[Data excerpt Boundary: Start]
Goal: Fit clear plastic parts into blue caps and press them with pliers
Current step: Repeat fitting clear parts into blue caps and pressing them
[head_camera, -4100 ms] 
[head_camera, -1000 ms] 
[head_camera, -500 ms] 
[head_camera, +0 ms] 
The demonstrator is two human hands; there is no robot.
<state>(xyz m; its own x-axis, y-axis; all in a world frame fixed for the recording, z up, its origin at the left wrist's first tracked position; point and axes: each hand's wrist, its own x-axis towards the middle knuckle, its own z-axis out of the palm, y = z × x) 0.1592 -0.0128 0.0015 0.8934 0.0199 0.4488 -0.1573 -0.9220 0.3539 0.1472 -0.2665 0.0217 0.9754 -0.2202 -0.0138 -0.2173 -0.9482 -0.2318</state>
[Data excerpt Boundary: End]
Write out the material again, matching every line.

Solution to this exercise –
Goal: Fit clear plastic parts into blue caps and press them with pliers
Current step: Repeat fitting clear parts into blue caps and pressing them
[head_camera, -4100 ms] 
[head_camera, -1000 ms] 
[head_camera, -500 ms] 
[head_camera, +0 ms] 
The demonstrator is two human hands; there is no robot.
<state>(xyz m; its own x-axis, y-axis; all in a world frame fixed for the recording, z up, its origin at the left wrist's first tracked position; point and axes: each hand's wrist, its own x-axis towards the middle knuckle, its own z-axis out of the palm, y = z × x) 0.1592 -0.0128 0.0015 0.8934 0.0199 0.4488 -0.1573 -0.9220 0.3539 0.1472 -0.2665 0.0217 0.9754 -0.2202 -0.0138 -0.2173 -0.9482 -0.2318</state>

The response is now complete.